Now, researchers have obtained new experimental evidence that may help establish how high-temperature superconductivity works. John R. Kirtley, Chang C. Tsuei, and their coworkers at the IBM Thomas J. Watson Research Center in Yorktown Heights, N.Y., have found that a superconducting ring can exhibit magnetization half the size of the magnetic flux quantum.
Kirtley described the findings at an American Physical Society meeting held last week in Pittsburgh.
Kirtley and his colleagues worked with a set of four microscopic rings made from thin films of the high-temperature superconductor yttrium barium copper oxide (see image). Each ring contained a different number of grain boundaries, where superconducting films with different lattice orientations meet to create junctions.
When the rings are chilled to 4.2 kelvins, a tiny electrical current begins to circulate spontaneously within each one. This supercurrent generates a magnetic field. Using a scanning SQUID (superconducting quantum interference device) microscope, the researchers can detect and measure the resulting magnetization at each ring.

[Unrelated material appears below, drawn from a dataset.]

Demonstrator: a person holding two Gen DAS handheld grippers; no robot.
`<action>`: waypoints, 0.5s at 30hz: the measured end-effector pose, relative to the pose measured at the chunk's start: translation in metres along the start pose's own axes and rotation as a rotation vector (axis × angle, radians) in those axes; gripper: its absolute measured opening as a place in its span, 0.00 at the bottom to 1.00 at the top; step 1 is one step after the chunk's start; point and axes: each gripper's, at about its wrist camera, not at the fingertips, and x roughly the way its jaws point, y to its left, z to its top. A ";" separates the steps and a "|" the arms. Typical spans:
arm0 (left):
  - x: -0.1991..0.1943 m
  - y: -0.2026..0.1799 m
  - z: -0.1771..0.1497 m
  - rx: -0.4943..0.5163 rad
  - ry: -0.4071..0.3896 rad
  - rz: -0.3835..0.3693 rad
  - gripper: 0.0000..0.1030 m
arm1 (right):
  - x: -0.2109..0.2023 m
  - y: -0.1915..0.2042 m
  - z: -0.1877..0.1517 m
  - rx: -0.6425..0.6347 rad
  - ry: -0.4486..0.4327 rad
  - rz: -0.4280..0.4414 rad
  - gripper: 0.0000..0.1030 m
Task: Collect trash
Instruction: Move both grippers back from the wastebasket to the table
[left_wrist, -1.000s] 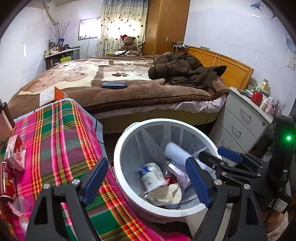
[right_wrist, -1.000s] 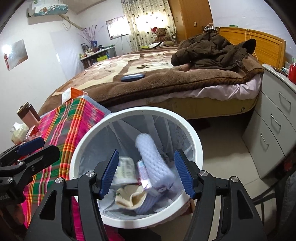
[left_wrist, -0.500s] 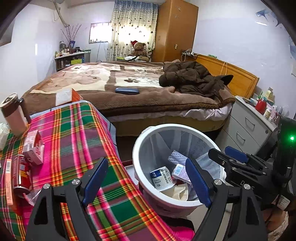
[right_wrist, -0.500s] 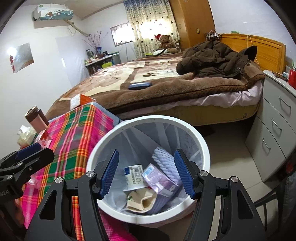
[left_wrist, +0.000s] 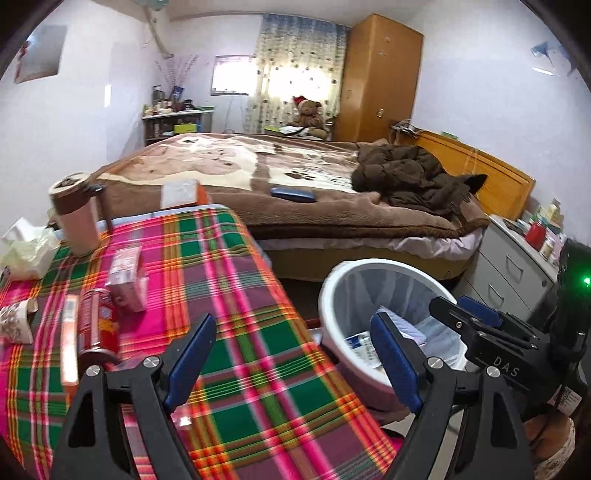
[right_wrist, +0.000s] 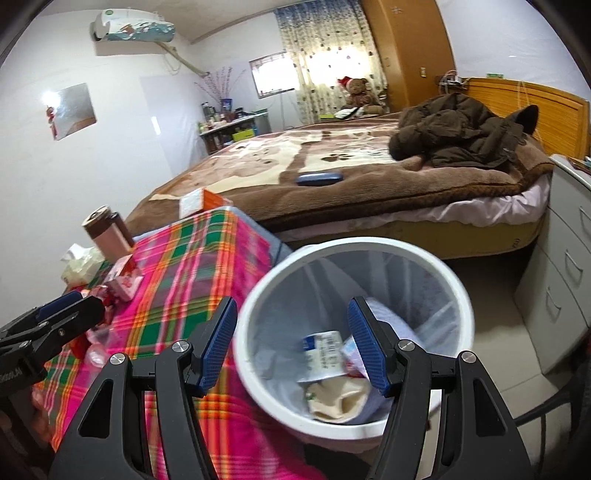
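The white trash bin (right_wrist: 354, 243) with a clear liner stands on the floor beside the plaid-covered table (left_wrist: 240, 295). In it lie a labelled white pack (right_wrist: 321, 350), a beige crumpled wrapper (right_wrist: 340, 402) and a pale purple piece. My right gripper (right_wrist: 291, 345) hangs open and empty over the bin's near rim. My left gripper (left_wrist: 293, 358) is open and empty above the table's near right corner. On the table's left side lie a red can (left_wrist: 98, 321), a pink carton (left_wrist: 127, 280), an orange strip (left_wrist: 68, 339) and a snack bag (left_wrist: 14, 321).
A brown-lidded mug (left_wrist: 75, 214), crumpled tissue (left_wrist: 22, 247) and an orange-white box (left_wrist: 183, 194) sit at the table's far end. The bed (left_wrist: 295, 173) with a brown coat lies behind. Grey drawers (right_wrist: 561, 266) stand right of the bin. The right gripper (left_wrist: 448, 306) shows beside the bin.
My left gripper swung left from over the bin to over the table, bringing the can and carton into view. The right gripper drew back and up from the bin.
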 end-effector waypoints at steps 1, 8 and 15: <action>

Kirtley and his team discovered that a three-junction ring- unlike those having no junction or two junctions - reveals magnetization in "packages" half the size of the magnetic flux quantum.
"If [yttrium barium copper oxide] were an ordinary superconductor, you would never see the effect they claim to see," says Frederick C. Wellstood of the University of Maryland in College Park, who has been working on a similar kind of experiment.
The IBM results may shed light on the particular type of pairing that occurs between two electrons in a high-temperature superconductor. Theorists have debated heatedly whether electron pairing is characterized by socalled s-wave or d-wave symmetry, The new findings - if they hold up - suggest the existence of d-wave pairing.
Such evidence doesn't settle the argument concerning the mechanism by which pairing occurs in high-temperature superconductors, but it may rule out certain possibilities. At the same time, the experimental results need to be checked. For example, magnetic impurities at the junctions may have affected the measurements.